Brief >> Beneath this line sits some data. Return only its lines from the one holding "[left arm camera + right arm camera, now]" through the one holding "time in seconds", inclusive, exactly, with the images removed.

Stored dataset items
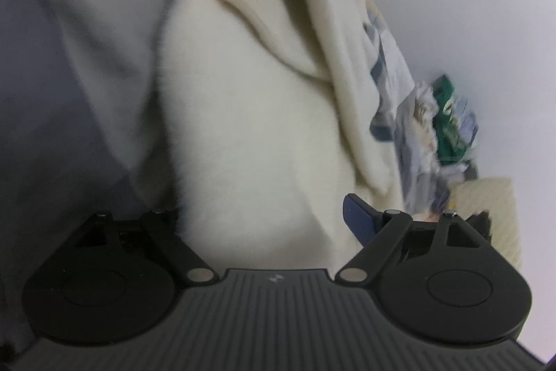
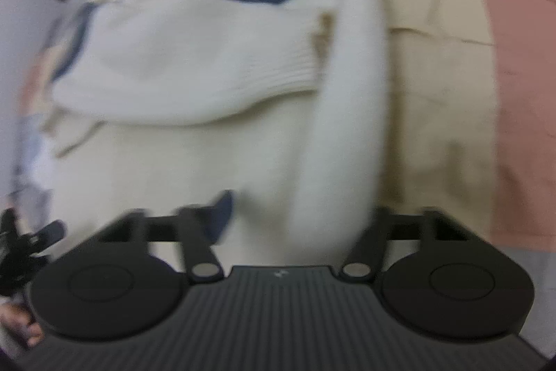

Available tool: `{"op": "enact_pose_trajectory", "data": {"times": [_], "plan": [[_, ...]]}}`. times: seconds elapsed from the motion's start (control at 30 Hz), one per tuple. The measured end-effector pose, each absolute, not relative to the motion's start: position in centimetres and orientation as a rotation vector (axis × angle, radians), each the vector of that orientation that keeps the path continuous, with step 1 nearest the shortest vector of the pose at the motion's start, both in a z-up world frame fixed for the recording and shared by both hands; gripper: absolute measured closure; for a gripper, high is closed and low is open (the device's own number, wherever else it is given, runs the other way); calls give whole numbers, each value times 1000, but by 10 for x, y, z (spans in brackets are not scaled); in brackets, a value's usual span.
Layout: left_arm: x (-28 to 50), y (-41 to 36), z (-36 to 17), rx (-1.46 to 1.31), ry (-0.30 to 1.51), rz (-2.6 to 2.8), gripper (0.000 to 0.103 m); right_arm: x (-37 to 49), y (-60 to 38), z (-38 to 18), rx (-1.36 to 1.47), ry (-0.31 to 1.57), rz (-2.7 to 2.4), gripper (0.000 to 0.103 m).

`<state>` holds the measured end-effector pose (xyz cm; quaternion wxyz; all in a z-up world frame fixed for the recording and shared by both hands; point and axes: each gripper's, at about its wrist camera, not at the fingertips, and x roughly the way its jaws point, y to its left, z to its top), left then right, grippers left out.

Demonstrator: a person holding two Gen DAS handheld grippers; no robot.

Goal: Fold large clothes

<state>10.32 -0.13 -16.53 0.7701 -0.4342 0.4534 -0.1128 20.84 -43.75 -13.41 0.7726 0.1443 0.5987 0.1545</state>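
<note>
The cream knit sweater bunches right between the right gripper fingers; whether they pinch it is too blurred to tell. The left gripper gapes wide, cream cloth between. Best seat both grips before lifting.

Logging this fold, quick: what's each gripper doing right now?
Left gripper: jaws wide, cream sweater between them; grip cannot be told.
Right gripper: apparently closed on the cream sweater, though blurred.
</note>
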Motion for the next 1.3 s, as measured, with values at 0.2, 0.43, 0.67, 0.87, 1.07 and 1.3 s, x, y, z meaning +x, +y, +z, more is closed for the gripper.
{"op": "enact_pose_trajectory", "data": {"times": [0.2,0.43,0.67,0.87,1.07,1.3], "plan": [[92,-2,-163,-933,934,-195,66,200,-437,-106,344,1151,370,82],[57,27,-133,-1121,720,-248,89,176,-486,-59,656,952,471,85],[18,47,-89,-1201,551,-362,89,141,-499,-8,792,827,580,86],[-15,56,-67,-1276,467,-430,90,102,-534,41,844,699,686,92],[-56,60,-47,-1242,449,-489,90,82,-544,49,804,684,690,92],[-91,67,-23,-1232,383,-576,90,60,-562,59,856,611,695,92]]}}
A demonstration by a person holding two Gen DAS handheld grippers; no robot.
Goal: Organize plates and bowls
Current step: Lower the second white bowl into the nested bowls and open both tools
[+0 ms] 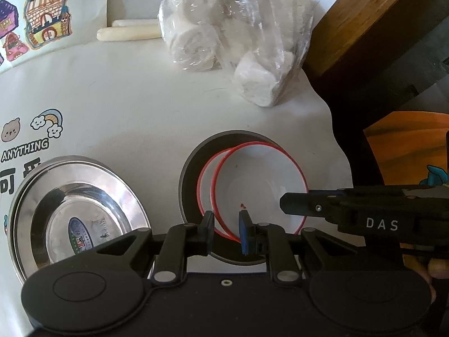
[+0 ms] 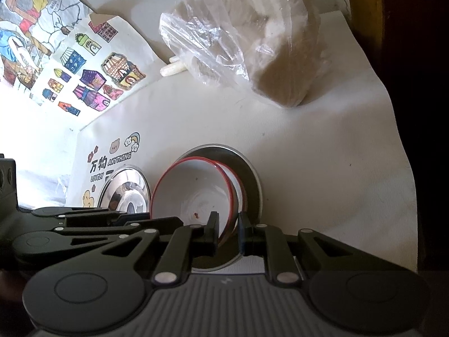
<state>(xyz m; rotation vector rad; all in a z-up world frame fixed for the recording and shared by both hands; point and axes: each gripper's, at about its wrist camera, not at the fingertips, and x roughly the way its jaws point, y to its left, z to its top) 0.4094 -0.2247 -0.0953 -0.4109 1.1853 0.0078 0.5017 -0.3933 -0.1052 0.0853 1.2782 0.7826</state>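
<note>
Two white bowls with red rims (image 1: 252,185) (image 2: 193,191) sit nested, the upper one tilted, on a steel plate (image 1: 190,174) (image 2: 251,177). My left gripper (image 1: 226,227) is shut on their near rim, one finger inside the upper bowl and one outside. I cannot tell whether it pinches one rim or both. My right gripper (image 2: 228,226) is shut on the opposite rim in the same way, and in the left wrist view it (image 1: 286,205) reaches in from the right. A second steel plate (image 1: 75,210) (image 2: 123,193) lies empty to the left.
A clear bag of white rolls (image 1: 233,36) (image 2: 252,42) and a white stick (image 1: 126,32) lie at the back of the white table. The table edge (image 1: 336,140) runs close on the right, beside dark wooden furniture (image 1: 364,14). A stickered wall (image 2: 84,70) stands on the left.
</note>
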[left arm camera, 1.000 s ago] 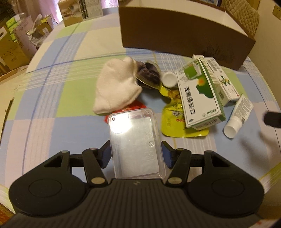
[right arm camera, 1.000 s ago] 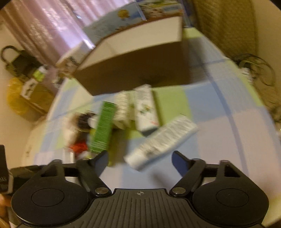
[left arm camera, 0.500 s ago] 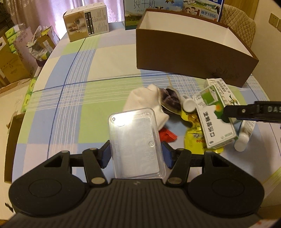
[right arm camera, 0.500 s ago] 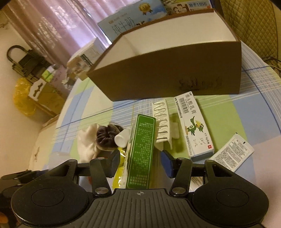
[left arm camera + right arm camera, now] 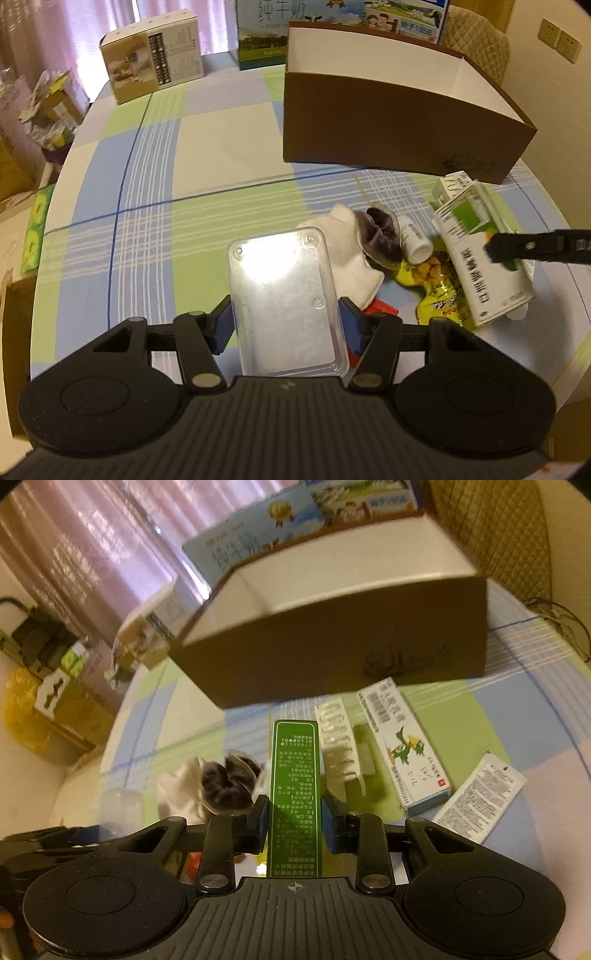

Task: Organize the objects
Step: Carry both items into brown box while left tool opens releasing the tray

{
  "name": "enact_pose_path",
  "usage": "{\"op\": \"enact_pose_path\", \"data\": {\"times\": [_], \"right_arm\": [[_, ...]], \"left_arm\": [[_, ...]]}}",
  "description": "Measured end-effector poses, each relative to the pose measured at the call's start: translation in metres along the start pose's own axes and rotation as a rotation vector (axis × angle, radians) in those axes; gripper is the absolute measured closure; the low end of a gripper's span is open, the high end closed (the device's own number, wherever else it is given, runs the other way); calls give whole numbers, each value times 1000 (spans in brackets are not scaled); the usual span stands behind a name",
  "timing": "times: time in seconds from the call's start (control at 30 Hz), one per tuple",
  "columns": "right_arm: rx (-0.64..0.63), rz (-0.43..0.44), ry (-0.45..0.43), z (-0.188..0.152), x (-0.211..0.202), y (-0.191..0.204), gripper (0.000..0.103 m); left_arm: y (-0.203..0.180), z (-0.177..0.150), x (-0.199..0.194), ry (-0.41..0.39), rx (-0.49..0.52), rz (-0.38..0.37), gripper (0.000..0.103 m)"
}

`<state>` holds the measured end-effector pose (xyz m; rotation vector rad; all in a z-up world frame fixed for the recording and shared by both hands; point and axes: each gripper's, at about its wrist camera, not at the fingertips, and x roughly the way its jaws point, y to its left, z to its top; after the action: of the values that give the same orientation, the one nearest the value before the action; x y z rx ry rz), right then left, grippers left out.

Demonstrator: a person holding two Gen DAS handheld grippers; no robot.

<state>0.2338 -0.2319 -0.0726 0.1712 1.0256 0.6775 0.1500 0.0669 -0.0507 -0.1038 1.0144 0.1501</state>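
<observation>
— Green box (image 5: pixel 294 797), that's what the right gripper (image 5: pixel 294 814) has: both pads are pressed flat against its narrow sides, and it stands on edge between them, just in front of the big brown carton (image 5: pixel 332 657).

— And the other hand?

— The left gripper (image 5: pixel 284 325) pinches a clear plastic case (image 5: pixel 282 295) by its long sides, held flat above the checked tablecloth (image 5: pixel 155 206), left of the clutter. The lamp glares off its lid.

— What lies under and around them?

— A white cloth (image 5: pixel 347 251) with a dark scrunchie (image 5: pixel 382 232) touching its right edge, a small white bottle (image 5: pixel 415 242) just beside that, then a yellow pouch (image 5: pixel 436 284) partly under the green box. Something red (image 5: pixel 380 308) pokes out near the case; I cannot tell what it is.

— And on the right?

— From the right gripper's camera, a white ridged insert (image 5: pixel 341 749) lies beside the green box, then a flat white box with a green bird (image 5: pixel 404 746), and a white sachet (image 5: pixel 480 799) nearest the table edge. All close to the carton's near wall.

— Farther back?

— A milk carton box (image 5: pixel 332 22) behind the brown carton, and a tan box (image 5: pixel 155 70) at the far left corner of the table.
</observation>
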Motion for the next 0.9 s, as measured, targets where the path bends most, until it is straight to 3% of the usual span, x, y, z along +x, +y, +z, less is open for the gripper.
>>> {"op": "enact_pose_path", "data": {"times": [0.43, 0.9], "right_arm": [[-54, -107, -157, 42, -61, 8, 77], [-148, -84, -247, 139, -53, -3, 77]], "left_arm": [[-1, 48, -9, -83, 73, -48, 48], [-33, 141, 0, -204, 97, -36, 48]]}}
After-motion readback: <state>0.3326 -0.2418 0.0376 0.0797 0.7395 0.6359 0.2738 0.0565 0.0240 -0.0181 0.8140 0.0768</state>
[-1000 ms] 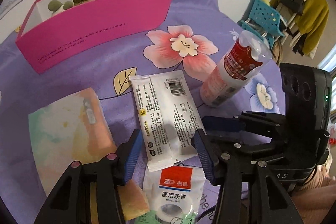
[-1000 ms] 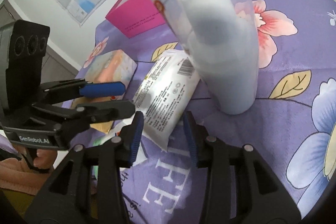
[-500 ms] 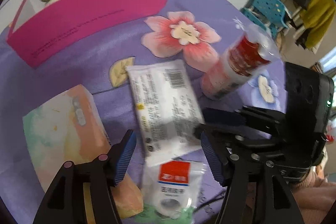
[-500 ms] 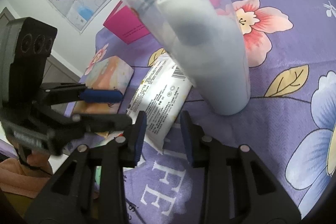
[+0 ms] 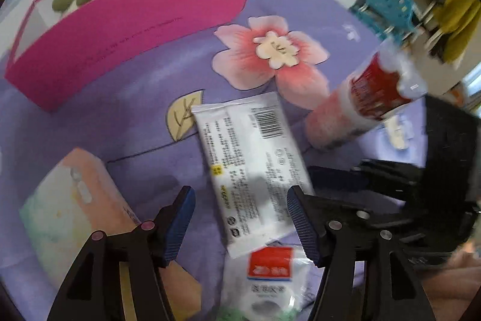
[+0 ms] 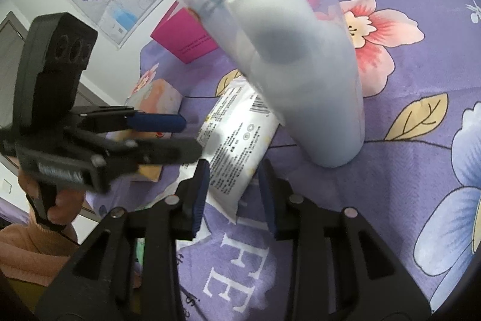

Completed task >>
[left arm camera + right arm camera, now] 

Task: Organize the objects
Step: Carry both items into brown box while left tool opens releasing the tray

{
  "name": "enact_pose_path",
  "usage": "{\"op\": \"enact_pose_path\", \"data\": {\"times\": [_], \"right_arm\": [[_, ...]], \"left_arm\": [[_, ...]]}}",
  "description": "Measured end-effector poses, each relative to the pose measured at the call's start: translation in metres along the start pose's own axes and rotation as a rotation vector (axis × angle, radians) in those axes; gripper is the absolute measured closure; the low end of a gripper's span is open, the high end closed (the device's own number, wherever else it is given, runs the other way); calls give whole numbers, each value times 1000 (spans in brackets are not scaled); the usual span stands behind a name",
  "timing": "times: time in seconds from the call's start (control at 30 Hz), one per tuple",

The submitted answer is complete.